Emoji-list with emojis, names, shortcodes, unicode and html entities

BillinghamJ · on Dec 18, 2017

To be honest, I think this approach to working with emojis is very flawed. It seems to be most obvious on Slack, where multi-component emojis are regularly split into separate characters.

Case in point:

    {"emoji": "‍‍‍", "name": "family_mothers_two_girls", "shortname": "", "unicode": "", "html": "&#128105;&zwj;&#128105;&zwj;&#128103;&zwj;&#128103;", "category": "p", "order": ""},

This should really not be `family_mothers_two_girls`, nor should it be "Family: Woman, Woman, Girl, Girl" as Emojipedia describes it (https://emojipedia.org/family-woman-woman-girl-girl/). It should be (and is, in the underlying unicode) `woman,woman,girl,girl` - the zero width joiners being represented as commas.

On Slack, when I post the "Man Singer, Medium-Light Skin Tone" (https://emojipedia.org/male-singer-type-3/) emoji, it splits it up into a man with medium-light skin tone, followed by a microphone. This is because it has replaced my emoji with:

    :man::skin-tone-3:‍:microphone:

What Slack should be doing is storing my emoji as:

    :man,skin-tone-3,microphone:

This differentiates between zero-width-joined emojis, and multiple separate emojis. Currently there is no difference, and there is ambiguity about what my intent was - currently it just has to guess about which might want to be joined.

Of course this also means that Slack doesn't just work with new emojis or newly combined emojis - they all have to be added and supported manually. That defeats the entire point of the emoji standard! Instead of storing labelled versions of the emojis, why not just consider storing the actual unicode code points...?

matchai · on Dec 18, 2017

I typically use the json file from emojilib when parsing emojis.

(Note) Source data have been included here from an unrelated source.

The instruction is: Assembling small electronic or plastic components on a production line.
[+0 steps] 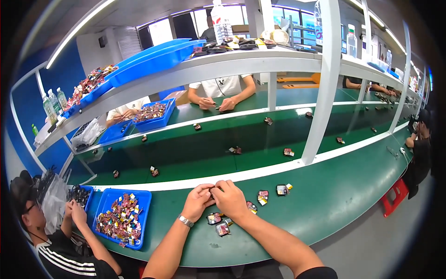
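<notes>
Over the green worktop, my left hand (pixel 197 203) and my right hand (pixel 230 200) meet with bent fingers. They pinch a small dark part (pixel 212 191) that my fingers mostly cover; its exact kind I cannot make out. Just below my right hand lie two small black-cased electronic assemblies, the upper one (pixel 214 218) touching or close to the lower one (pixel 223 228). Another assembly (pixel 252 207) rests beside my right wrist. Farther right are an assembly with a white and yellow piece (pixel 263 197) and a black-rimmed one (pixel 282 189).
Left of my arms stands a blue tray (pixel 147 204) heaped with small circuit parts. A co-worker (pixel 58 251) sits beyond it. Behind a white rail, a green conveyor belt (pixel 200 158) carries scattered assemblies. A white post (pixel 323 88) and a loaded shelf (pixel 260 63) rise ahead; other people work across the belt.
</notes>
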`<state>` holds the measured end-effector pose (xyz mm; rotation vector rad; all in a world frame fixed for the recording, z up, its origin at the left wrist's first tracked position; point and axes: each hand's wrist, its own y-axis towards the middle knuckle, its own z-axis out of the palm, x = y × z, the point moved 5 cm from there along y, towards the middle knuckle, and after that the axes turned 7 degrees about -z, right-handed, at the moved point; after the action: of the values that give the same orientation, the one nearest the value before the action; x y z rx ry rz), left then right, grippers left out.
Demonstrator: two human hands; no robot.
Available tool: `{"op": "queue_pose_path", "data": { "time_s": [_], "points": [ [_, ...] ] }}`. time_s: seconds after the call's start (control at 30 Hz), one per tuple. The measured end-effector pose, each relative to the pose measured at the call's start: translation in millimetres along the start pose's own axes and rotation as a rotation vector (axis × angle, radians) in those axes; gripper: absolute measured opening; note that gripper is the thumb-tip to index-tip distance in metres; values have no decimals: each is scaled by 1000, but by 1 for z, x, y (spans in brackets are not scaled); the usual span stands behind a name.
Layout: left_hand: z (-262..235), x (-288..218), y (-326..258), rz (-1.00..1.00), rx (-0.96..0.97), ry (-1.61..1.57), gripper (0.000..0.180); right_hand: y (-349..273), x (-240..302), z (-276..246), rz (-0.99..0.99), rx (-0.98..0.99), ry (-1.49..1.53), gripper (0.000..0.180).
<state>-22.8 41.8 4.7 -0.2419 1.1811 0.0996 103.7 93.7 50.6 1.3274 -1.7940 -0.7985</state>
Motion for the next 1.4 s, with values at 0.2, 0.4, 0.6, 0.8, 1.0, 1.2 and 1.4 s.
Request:
{"op": "queue_pose_path", "data": {
  "time_s": [0.2,0.4,0.6,0.8,1.0,1.2,1.4],
  "points": [
    [0,2,4,3,-14,9,29,1,0,-1,16,27,19,13],
    [-9,3,6,26,4,-57,32,0,5,5,35,126,112,23],
    [0,-8,2,71,22,-162,40,16,-60,11,100,91,-12,23],
    [-11,-1,4,43,57,-69,37,19,-175,5,515,393,-169,44],
    [-10,-3,9,36,91,-31,30,45,-215,9,582,321,-213,65],
    [-13,1,9,5,121,-59,32,38,-235,18,760,382,-11,62],
    [-14,-6,2,6,48,-78,31,47,-148,-5,335,426,277,64]
  ]
}}
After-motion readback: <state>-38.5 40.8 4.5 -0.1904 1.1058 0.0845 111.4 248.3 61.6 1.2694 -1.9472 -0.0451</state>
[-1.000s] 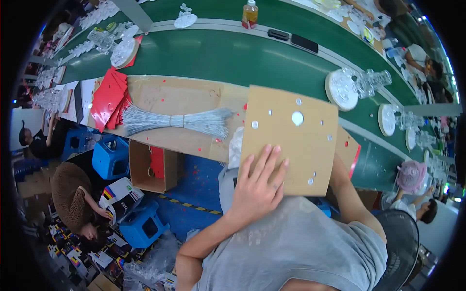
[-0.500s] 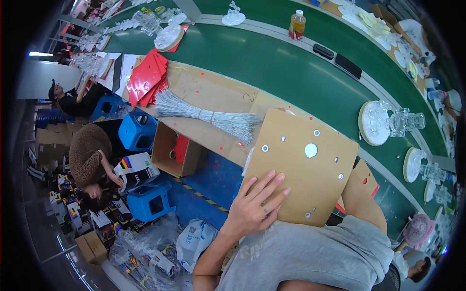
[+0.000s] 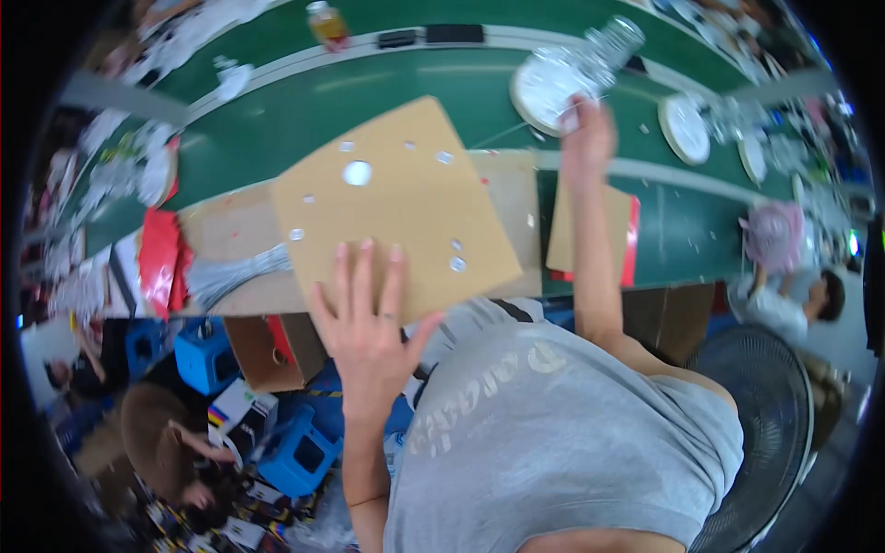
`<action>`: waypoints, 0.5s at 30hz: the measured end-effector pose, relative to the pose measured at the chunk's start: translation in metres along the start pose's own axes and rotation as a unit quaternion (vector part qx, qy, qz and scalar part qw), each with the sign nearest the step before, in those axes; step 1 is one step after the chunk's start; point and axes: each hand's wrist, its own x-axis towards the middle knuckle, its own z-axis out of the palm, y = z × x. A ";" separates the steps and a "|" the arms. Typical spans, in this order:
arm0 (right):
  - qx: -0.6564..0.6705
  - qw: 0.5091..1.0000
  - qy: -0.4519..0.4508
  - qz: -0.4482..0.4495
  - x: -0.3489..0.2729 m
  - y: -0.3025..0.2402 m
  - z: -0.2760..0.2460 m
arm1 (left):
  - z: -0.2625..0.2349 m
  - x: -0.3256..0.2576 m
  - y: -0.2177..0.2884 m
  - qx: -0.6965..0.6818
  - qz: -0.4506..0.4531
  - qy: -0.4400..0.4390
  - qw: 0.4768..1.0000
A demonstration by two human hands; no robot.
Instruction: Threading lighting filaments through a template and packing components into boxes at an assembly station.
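Cardboard point(image 3: 406, 198) with holes is lying tilted on the worktop point(image 3: 267, 111). Left hand point(image 3: 367, 318), fingers spread, is pressing its near edge. Right hand point(image 3: 587, 138) is pinching a clear piece by the white plate point(image 3: 544, 83); placing it likely needs care.

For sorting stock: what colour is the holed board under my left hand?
Tan brown cardboard board, dotted with round holes; head view.

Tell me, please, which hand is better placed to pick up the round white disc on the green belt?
Probably the right hand: it is stretched out at the round white disc. The left hand lies flat on the tan cardboard sheet with holes.
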 end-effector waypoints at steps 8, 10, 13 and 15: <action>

It is regularly updated and can be added to JS projects as a dependency.

https://github.com/muan/emojilib/blob/master/emojis.json

makepanic · on Dec 18, 2017

There's also https://github.com/milesj/emojibase which is pretty complete.

They're the only one i found to have a simple to use list of emoji groups.

inex · on Dec 18, 2017

Yeah there are a lot of lists - but I really needed the HTML Codes for every Emoji. That was the main focus of the list.

yorwba · on Dec 18, 2017

Why don't you just compute the HTML Codes from the Unicode codepoints?

inex · on Dec 18, 2017

Valid point, but that would require server- or client-side processing, right?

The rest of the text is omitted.